The full listing, excluding its pictures, should be printed exactly as it stands.

________________________

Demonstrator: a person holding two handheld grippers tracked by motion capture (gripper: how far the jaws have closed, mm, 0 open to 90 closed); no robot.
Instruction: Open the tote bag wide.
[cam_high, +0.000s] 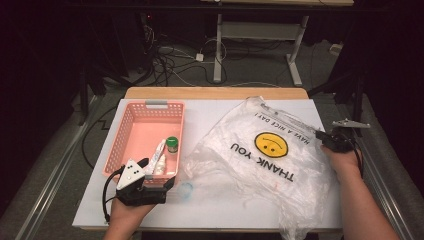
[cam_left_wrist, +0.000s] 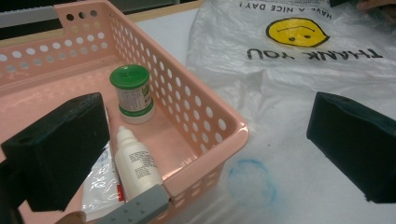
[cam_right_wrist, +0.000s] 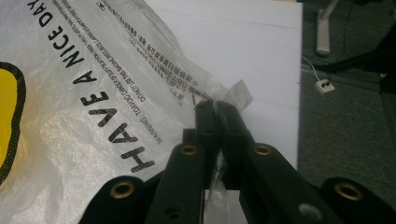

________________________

Task solution.
Demonstrator: a person holding two handheld grippers tracked by motion capture (gripper: how far the jaws have closed, mm, 0 open to 90 closed); no robot.
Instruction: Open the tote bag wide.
[cam_high, +0.000s] 
[cam_left_wrist, +0.000s] 
[cam_right_wrist, +0.000s] 

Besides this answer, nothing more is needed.